Recorded data:

◆ ◆ ◆ ◆

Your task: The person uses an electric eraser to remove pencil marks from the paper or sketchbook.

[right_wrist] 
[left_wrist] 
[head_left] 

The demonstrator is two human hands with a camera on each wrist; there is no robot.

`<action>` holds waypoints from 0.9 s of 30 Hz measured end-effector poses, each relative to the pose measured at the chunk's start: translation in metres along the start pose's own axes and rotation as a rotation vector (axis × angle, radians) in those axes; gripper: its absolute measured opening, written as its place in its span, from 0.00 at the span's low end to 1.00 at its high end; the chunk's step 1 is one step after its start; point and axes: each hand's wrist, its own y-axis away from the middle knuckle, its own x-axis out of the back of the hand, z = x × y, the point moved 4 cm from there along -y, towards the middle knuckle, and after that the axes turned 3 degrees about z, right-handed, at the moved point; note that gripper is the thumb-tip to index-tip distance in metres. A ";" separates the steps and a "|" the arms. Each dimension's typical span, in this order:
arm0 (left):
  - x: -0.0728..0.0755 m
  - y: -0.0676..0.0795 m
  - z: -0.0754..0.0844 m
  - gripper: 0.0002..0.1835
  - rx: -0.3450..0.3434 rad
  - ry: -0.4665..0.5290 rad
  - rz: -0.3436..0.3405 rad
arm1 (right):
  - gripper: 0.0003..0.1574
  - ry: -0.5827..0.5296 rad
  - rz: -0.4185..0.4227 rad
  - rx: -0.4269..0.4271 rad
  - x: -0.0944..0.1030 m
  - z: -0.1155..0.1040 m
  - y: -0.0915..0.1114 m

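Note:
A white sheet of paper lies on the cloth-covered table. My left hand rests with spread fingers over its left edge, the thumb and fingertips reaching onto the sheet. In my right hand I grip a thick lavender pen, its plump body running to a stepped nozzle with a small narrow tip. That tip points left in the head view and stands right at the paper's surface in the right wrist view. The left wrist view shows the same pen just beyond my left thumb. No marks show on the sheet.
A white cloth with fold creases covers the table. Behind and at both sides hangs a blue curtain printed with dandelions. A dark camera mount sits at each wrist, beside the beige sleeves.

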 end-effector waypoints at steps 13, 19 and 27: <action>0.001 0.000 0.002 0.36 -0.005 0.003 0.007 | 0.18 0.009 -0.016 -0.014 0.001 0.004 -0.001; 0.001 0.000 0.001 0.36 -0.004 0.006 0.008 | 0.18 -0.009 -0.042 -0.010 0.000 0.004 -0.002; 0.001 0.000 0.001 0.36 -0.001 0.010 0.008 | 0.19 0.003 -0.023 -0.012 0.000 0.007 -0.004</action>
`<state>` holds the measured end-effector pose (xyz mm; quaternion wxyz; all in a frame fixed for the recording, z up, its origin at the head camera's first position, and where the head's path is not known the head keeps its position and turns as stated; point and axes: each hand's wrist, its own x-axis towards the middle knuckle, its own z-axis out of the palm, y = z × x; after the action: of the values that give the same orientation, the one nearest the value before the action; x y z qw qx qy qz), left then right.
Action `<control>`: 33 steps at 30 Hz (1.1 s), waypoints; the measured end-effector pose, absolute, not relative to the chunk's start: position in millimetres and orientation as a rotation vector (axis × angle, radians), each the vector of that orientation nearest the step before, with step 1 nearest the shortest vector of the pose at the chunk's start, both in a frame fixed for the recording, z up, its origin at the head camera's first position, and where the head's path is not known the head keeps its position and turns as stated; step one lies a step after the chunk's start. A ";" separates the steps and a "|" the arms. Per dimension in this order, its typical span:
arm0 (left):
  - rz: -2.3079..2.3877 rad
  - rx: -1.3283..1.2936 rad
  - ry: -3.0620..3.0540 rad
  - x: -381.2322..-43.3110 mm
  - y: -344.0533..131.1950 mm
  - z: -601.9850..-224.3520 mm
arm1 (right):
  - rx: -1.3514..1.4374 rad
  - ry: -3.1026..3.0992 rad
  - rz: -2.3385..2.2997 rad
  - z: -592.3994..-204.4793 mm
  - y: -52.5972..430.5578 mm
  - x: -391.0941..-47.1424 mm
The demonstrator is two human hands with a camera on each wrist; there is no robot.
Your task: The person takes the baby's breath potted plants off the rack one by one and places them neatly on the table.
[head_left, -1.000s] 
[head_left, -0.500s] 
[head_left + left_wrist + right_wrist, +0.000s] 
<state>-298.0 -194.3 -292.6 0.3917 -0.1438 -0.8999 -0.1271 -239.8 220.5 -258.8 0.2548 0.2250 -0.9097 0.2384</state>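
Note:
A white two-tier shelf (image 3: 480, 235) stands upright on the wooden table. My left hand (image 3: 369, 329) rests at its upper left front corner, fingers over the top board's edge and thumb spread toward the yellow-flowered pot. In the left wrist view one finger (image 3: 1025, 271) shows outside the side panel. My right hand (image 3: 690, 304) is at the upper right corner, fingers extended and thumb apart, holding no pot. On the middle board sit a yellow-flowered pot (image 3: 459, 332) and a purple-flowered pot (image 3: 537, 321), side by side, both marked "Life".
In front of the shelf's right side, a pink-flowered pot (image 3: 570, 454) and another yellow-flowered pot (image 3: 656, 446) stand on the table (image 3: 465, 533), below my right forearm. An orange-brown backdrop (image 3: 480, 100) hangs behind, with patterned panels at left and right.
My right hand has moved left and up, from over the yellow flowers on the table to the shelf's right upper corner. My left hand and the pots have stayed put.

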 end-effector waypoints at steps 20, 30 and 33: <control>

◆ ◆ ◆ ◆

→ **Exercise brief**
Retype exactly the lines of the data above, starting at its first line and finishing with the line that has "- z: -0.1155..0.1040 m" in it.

→ **Written solution**
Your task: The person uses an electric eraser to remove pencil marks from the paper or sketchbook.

[right_wrist] 
[left_wrist] 
[head_left] 

The demonstrator is two human hands with a camera on each wrist; there is no robot.

`<action>` holds waypoints from 0.9 s of 30 Hz measured end-effector poses, each relative to the pose measured at the chunk's start: translation in metres along the start pose's own axes and rotation as a rotation vector (axis × angle, radians) in those axes; gripper: its absolute measured opening, written as its place in its span, from 0.00 at the span's low end to 1.00 at its high end; the chunk's step 1 is one step after its start; point and axes: each hand's wrist, its own y-axis away from the middle knuckle, its own x-axis out of the back of the hand, z = x × y, the point moved 4 cm from there along -y, towards the middle knuckle, and after that the axes turned 3 degrees about z, right-handed, at the moved point; note that gripper is the thumb-tip to index-tip distance in metres. A ";" separates the steps and a "|" the arms. Each dimension's typical span, in this order:
arm0 (left):
  - x: -0.0728..0.0755 m
  - y: -0.0676..0.0795 m
  - z: -0.0754..0.0844 m
  - gripper: 0.0002..0.1835
  - rx: -0.3450..0.3434 rad
  - ry: -0.4665..0.5290 rad
  - rz: -0.3436..0.3405 rad
arm1 (right):
  - gripper: 0.0003..0.1574
  - ry: -0.5827..0.5296 rad
  - rz: -0.4185..0.4227 rad
  - rx: -0.4269..0.4271 rad
  - x: -0.0944..0.1030 m
  - z: -0.1155..0.1040 m

Work on the exercise is finished.